This is a hint to me to use something like a DITA structure where you
could isolate those 'early' history notes such that they are only
built with certain document stacks. Again selection is easy with XSLT.

quote. We want to make a program so clear that you could publish it in
a tabloid newspaper. endquote.

Litprog again has this covered. When/if you realise that piece X needs
heavy documentation to cover such and such a nuance it can be done
there and then, as part of the development.

The reference to a visualisation of the problem I guess is one persons
goal, anothers blank stare? We aren't all visual.


quote. So as we move out to the leaves of the system, the amount of
documentation that we will give to them will become smaller and less
rich. endquote.

Interesting. Yet you state that programmers view the detail as the
important part? If you develop in smaller chunks of code, wrapping
them together into larger pieces is seldom a problem. Dissecting a
monolith is often a nightmare. Documentation in a good litprog
solution can be easily interspersed with the code, so put the weight
where you want it.

What's missing in this debate is the 'second time round' solution?
I've looked at the working solution and I hate X and Y and Z. I want
to tear it down and start again. Is this an opportunity for Seans
'sessions dance' software? Quite possible. How to change the dance
steps to do Y differently.



--
Dave Pawson
XSLT XSL-FO FAQ.
Docbook FAQ.
http://www.dpawson.co.uk

Sean B. Palmer

unread,
May 1, 2010, 6:58:58 PM5/1/10
to wh...@googlegroups.com
On Sat, May 1, 2010 at 6:34 PM, Dave Pawson wrote:

> Problems.
>  foreach 10 programmers only 1 is good
>  foreach 10 programmers only 1 can write good clear docs.

Yeah, but I was just thinking about why I don't like programming.
Other people might not like this, they might be quite content with
programming in the regular way. Or they may not understand what I
mean. There are all kinds of reasons why people might not like to
program in the way I described.

Heck, even if this way of programming evolved into a common approach
with lots of tools and further ideas and development, I'm not sure I'd
do it all the time. I'd only do it if I wanted to program for the joy
of programming, or if it were clear that the benefits would be very
strong in whatever domain I was programming.

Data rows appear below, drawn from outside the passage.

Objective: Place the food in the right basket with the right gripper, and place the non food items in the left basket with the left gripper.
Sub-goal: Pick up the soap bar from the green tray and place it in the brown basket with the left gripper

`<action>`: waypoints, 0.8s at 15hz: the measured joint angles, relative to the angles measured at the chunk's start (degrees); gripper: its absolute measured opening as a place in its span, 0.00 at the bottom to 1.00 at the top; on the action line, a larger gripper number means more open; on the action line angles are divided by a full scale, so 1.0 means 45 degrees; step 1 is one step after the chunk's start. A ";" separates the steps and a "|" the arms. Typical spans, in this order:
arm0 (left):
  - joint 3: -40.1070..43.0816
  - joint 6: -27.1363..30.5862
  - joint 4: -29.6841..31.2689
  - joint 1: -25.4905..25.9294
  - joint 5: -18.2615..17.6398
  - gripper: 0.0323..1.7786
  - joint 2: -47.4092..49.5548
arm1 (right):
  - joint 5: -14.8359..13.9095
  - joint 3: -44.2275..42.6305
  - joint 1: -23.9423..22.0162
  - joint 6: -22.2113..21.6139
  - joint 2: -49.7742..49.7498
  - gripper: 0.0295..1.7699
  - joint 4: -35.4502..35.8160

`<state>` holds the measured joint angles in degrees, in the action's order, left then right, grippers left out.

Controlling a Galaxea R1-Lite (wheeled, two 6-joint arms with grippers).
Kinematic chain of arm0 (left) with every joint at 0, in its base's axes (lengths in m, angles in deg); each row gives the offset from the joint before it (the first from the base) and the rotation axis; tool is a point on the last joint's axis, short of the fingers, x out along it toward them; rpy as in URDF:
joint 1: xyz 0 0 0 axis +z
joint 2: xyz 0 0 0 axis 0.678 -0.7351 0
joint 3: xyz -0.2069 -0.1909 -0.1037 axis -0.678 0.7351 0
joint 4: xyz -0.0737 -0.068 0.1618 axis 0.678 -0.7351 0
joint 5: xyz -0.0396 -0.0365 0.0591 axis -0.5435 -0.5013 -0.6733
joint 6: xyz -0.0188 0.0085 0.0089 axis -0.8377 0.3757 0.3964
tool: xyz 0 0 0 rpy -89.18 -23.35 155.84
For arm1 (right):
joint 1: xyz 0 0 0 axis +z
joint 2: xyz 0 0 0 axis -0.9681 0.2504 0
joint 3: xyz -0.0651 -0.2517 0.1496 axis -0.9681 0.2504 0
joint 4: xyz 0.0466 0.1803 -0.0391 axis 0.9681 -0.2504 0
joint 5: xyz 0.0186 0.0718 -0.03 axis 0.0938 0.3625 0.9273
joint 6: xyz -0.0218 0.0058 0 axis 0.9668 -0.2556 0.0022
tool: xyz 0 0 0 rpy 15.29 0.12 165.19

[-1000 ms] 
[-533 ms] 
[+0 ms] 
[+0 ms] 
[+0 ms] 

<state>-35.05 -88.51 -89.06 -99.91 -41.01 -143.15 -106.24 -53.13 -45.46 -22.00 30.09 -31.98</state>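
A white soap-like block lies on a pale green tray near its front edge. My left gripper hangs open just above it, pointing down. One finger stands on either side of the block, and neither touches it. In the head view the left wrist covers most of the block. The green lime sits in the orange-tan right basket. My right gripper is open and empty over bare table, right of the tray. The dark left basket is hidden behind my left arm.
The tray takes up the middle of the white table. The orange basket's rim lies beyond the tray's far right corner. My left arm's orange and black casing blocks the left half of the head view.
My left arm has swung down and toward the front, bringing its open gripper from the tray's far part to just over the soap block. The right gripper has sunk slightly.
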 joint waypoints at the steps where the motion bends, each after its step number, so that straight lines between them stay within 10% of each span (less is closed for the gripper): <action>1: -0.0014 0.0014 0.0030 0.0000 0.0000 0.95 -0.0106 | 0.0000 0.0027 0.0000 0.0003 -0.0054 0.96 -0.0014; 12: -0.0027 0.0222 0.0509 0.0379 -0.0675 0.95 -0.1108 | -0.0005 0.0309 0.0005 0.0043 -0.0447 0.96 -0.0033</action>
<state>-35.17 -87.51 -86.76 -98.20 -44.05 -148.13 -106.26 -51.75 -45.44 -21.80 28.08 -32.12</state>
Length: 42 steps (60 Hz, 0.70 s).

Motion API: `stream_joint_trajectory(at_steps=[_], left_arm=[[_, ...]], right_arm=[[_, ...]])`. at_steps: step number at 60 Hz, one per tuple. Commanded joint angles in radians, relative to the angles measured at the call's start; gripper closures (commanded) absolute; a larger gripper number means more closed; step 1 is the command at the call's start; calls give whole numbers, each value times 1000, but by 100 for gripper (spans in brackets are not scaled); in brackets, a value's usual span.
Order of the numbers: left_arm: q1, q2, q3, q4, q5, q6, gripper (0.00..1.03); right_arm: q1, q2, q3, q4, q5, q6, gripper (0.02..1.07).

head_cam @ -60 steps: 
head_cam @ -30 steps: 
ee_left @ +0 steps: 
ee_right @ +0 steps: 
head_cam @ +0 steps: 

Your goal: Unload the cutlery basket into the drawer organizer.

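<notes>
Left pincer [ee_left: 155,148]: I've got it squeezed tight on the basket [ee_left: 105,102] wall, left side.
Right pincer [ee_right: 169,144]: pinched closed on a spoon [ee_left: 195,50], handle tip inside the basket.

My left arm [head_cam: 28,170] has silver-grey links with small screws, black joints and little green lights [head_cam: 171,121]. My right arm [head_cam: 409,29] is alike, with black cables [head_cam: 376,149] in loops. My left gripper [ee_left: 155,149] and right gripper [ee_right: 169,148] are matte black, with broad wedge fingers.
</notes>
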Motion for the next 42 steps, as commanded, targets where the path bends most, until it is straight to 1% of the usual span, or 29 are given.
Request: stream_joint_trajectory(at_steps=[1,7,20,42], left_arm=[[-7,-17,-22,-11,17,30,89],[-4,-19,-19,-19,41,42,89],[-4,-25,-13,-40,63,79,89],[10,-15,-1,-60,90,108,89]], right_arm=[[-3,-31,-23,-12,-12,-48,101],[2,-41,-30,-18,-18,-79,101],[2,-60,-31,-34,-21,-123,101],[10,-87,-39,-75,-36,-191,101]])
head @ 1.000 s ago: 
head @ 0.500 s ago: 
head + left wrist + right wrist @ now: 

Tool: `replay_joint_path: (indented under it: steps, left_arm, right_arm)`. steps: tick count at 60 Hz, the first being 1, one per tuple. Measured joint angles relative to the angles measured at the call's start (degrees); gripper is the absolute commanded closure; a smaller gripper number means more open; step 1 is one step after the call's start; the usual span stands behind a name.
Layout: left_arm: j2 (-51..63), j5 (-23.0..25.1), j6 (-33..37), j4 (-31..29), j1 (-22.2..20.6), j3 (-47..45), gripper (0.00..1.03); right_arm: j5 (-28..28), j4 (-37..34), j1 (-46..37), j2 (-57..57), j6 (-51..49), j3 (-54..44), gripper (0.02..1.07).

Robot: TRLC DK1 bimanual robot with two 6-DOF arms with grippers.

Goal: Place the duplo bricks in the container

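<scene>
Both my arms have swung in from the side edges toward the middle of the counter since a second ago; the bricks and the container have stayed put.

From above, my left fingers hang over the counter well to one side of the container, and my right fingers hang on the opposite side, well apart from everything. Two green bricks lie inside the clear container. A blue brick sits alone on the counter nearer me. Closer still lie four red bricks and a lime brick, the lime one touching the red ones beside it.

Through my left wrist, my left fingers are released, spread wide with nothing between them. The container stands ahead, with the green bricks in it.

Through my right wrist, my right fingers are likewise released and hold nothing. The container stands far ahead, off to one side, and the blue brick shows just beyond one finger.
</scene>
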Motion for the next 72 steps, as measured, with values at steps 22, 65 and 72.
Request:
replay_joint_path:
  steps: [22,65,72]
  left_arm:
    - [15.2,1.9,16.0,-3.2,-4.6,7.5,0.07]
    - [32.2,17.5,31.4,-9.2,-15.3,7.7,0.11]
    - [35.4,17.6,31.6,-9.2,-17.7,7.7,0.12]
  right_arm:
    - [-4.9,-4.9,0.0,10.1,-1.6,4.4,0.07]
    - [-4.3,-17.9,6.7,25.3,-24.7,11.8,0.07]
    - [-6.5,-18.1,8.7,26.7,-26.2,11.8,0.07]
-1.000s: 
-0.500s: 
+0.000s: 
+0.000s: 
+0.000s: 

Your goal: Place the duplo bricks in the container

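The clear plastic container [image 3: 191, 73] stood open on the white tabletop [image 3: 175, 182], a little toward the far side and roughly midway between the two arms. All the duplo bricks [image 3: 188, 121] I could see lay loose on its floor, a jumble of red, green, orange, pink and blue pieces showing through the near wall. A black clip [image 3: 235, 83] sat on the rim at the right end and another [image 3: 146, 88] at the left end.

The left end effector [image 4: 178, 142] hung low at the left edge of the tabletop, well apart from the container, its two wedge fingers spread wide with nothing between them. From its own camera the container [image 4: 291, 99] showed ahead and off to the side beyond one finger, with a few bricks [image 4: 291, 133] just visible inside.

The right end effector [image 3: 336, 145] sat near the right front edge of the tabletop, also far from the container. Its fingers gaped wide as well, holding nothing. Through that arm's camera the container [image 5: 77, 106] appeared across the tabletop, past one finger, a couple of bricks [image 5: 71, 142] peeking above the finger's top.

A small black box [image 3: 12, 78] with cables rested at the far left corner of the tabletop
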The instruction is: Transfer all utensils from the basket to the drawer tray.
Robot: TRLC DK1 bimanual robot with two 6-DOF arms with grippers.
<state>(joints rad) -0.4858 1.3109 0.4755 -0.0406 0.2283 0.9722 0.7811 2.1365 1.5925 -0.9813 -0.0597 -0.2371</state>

The only problem really is if I'm one of those 9 programmers who can't
write good code, or one of those 9 programmers who can't write good
documentation. But part of what this is all about is my own personal
development as a programmer, and me thinking about how I could produce
more top quality programs.

> If the programmer is focussed on coding, documentation is generally
> not considered.

Which is sometimes a great shame!

> What's 'ingrained documentation' Sean? I've seen dirt ingrained

Wiktionary says:

adj, ingrained (not comparable)
1. Being an element; present in the essence of a thing
2. Fixed, established

But for you I can use an analogy from the old WAI PF days! Remember
how Gregory always says that accessibility isn't bolted on after, it
should be baked in from the very start? Well that's kind of the same
thing. You know how in TDD you're trying to document the effects
beforehand, in essence. That's what I'd like to do in hypercode, to in
a way complete the program before even writing it.

As you go along writing it, you might change your mind and have
throwaways, but those would be throwaways of the hypercode, not of the
code in whatever programming language you have. In one way I think of
hypercode as a way of managing how to think about programming in
advance, how to design thoroughly.

I don't want to get too abstract about this though, because I've only
thought of what I'd do for this one specific log files example, and
even there I've left many things unresolved. For example, I don't know
how to prove that the sessions dance machine works for all input test
cases.

So there might be lots more philosophy that I could pack behind the
word "ingrained", and it might turn out to be all rubbish.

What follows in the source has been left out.